Alternative payment models (APM) are the new trend of the past few decades. High quality, efficient providers should be paid more; low-quality, less efficient providers should be paid less. These APM reimbursement arrangements, however, are typically paid at the health system level and it is unclear whether these incentives trickle down to individual physicians.
A paper by Reid et al. (2022) in JAMA Health Forum answers this question using information from the
RAND Health System Study, which conducted in-depth interviews with senior leaders across 31 physician organizations (POs) across 24 health systems in 4 states (California, Minnesota, Wisconsin, and Washington). Compensation arrangements for primary care physicians (PCPs) and specialists were separately recorded.

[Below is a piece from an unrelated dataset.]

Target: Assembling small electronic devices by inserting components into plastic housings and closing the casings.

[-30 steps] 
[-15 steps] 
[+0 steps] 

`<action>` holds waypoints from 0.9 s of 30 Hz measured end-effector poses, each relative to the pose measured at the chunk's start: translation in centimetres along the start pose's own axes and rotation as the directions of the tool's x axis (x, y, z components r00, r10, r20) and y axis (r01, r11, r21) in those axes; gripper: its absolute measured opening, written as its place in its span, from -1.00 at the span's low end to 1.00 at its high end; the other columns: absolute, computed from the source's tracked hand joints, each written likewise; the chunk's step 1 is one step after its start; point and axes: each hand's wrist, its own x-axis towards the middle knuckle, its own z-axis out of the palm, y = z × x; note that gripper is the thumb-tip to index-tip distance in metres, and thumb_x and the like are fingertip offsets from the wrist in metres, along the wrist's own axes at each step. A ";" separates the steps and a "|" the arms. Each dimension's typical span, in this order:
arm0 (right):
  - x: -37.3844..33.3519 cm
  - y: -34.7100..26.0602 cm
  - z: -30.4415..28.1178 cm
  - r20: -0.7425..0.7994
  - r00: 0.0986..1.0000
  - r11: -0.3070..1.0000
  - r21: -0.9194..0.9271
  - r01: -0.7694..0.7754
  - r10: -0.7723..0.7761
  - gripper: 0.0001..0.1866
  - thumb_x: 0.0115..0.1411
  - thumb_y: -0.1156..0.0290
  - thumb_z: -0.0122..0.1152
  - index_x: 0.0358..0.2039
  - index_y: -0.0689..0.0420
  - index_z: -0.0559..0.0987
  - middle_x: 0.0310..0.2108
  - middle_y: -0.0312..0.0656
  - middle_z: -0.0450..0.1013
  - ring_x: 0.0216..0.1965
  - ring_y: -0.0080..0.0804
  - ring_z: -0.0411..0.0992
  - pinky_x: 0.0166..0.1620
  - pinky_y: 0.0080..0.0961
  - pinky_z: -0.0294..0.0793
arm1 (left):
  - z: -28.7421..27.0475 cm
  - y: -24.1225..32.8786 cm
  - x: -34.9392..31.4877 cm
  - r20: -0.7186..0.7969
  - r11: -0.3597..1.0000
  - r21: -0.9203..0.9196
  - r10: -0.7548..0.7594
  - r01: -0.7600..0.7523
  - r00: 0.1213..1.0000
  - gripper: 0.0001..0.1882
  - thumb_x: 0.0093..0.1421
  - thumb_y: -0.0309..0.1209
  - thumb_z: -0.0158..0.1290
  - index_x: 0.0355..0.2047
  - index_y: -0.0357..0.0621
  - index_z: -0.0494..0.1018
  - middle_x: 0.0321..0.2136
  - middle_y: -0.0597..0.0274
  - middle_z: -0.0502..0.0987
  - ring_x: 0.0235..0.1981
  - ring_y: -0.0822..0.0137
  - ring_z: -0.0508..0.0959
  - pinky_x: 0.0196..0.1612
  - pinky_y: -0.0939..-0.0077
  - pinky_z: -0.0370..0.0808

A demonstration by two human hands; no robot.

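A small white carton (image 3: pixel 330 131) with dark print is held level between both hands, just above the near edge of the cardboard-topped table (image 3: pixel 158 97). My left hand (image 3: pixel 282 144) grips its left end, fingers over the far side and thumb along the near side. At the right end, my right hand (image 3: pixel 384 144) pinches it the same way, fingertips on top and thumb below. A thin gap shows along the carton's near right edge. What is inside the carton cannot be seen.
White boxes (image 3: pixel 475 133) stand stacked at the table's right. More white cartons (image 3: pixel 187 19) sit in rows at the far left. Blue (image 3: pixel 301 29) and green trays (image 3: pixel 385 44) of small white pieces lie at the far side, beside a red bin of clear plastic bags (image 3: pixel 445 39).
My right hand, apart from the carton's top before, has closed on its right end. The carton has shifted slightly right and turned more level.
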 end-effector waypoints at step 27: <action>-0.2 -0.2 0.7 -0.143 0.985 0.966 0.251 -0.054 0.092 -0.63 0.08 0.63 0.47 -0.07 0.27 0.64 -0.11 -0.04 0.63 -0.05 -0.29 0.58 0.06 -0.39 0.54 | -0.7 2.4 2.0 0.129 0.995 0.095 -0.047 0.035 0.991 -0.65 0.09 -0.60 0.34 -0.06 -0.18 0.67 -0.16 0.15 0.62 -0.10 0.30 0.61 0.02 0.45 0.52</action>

Using this approach, the authors found that:
Volume-based compensation was the most common base compensation incentive component for PCPs (26 POs [83.9%]; mean, 68.2% of compensation…) and specialists (29 POs [93.3%]; mean, 73.7% of compensation…). While quality and cost performance incentives were common (included by 83.9%-56.7% of POs for PCPs and specialists, respectively), the percentage of compensation based on quality and cost performance was modest (mean, 9.0%…for PCPs and 5.3% …for specialists when included). Increasing the volume of services was the most commonly cited action for physicians to increase compensation, reported as the top action by 22 POs (70.0%) for PCPs and specialists.
In short, most physicians are paid based on value, but this payment is modest relative to the compensation paid that is linked to volume. My colleague Jason Markham has a nice post “Value-Based Compensation: Still Lagging” that provides some more details.